215: Seminar in Renaissance Literature and Culture

W 2-5 | 6331 Dwinelle | Instructor: Professor Diego Pirillo

Units: 4

Shakespeare’s Italy: Appropriating the Renaissance in Early Modern England

Course conducted in English

May be taken for 2 or 4 units

‘Inglese italianato e un diavolo incarnato’ (an Italianate Englishman is a devil incarnate), Roger Ascham famously said in the Schoolmaster, reproaching the wide diffusion of Italian language and culture in Elizabethan England. Despite Ascham’s attack on the ‘Italianate Englishmen’, the influence of Renaissance Italy remained wide and persistent in early modern England, as is clear to any reader of the Merchant of Venice or Romeo and Juliet. What Italian authors were read the most in the Tudor and the Stuart period and by whom? Who published them and in what material form? How did the book trade work? Did the movement go only in one direction or was Italy also reciprocally influenced by English culture? These are some of the questions that this seminar intends to address.
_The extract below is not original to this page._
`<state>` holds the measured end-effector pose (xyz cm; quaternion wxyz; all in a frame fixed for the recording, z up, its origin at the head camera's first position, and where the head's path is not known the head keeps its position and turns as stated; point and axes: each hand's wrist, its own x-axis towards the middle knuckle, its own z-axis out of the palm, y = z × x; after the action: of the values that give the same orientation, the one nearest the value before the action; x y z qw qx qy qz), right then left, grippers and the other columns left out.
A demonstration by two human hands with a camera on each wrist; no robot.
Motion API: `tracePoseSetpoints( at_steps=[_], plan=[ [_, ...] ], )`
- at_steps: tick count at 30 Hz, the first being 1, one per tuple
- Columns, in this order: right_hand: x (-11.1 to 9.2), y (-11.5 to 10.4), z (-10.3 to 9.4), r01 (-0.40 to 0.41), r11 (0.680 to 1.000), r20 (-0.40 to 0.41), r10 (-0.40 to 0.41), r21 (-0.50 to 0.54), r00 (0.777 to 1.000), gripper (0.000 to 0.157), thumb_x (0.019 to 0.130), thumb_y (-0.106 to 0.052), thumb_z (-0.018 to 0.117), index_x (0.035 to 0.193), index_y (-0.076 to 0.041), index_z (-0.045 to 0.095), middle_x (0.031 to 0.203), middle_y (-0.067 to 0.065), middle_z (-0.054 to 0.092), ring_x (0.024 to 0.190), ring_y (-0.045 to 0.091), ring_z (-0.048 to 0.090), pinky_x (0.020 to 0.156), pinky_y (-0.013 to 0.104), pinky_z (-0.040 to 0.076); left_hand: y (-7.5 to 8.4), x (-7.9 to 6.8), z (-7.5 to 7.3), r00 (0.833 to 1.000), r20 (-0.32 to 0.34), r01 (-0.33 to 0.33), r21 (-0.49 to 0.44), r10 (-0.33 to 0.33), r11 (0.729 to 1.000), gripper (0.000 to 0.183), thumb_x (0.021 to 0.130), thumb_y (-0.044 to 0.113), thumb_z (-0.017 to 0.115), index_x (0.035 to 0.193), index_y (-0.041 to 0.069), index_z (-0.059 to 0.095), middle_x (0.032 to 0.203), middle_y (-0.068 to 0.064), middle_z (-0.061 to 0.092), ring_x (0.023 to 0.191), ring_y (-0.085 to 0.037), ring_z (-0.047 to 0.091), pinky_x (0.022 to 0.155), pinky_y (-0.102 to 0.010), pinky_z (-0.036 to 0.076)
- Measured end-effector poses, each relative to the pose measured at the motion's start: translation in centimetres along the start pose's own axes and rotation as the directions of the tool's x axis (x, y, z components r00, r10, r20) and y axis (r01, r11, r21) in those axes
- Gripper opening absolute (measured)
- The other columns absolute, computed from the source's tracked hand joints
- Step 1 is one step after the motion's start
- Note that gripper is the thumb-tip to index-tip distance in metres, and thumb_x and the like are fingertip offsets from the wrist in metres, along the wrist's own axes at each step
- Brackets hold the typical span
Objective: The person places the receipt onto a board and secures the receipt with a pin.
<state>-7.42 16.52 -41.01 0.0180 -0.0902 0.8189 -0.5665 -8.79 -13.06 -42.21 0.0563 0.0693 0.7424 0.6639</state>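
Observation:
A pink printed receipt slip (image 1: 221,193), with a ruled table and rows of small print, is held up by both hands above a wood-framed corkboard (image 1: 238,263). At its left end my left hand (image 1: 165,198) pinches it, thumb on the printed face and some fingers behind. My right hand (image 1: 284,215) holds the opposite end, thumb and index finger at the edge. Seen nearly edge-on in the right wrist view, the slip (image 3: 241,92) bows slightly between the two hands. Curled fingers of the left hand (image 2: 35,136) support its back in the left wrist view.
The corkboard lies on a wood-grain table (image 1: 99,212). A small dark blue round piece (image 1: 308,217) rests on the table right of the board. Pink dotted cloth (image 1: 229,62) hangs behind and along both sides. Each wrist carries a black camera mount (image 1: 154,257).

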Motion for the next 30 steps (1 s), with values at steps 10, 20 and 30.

The readings will include Shakespeare, Marlowe, Bacon, James I, Milton as well as Machiavelli, Bruno, Florio and Sarpi. Moreover, the seminar will devote ample space to methodology, in order to discuss and contrast the different approaches for studying the transmission of culture across linguistic and religious borders (translation studies, new historicism, book history, history of reading, bibliography and the sociology of texts, intertextuality and others). Several classes will take place at the Bancroft Library to examine early printed books as material objects and to understand how form affects meaning. Alternating lectures and discussions, the seminar will also host some talks by distinguished visiting scholars.

Prerequisites

Graduate standing or consent of the instructor.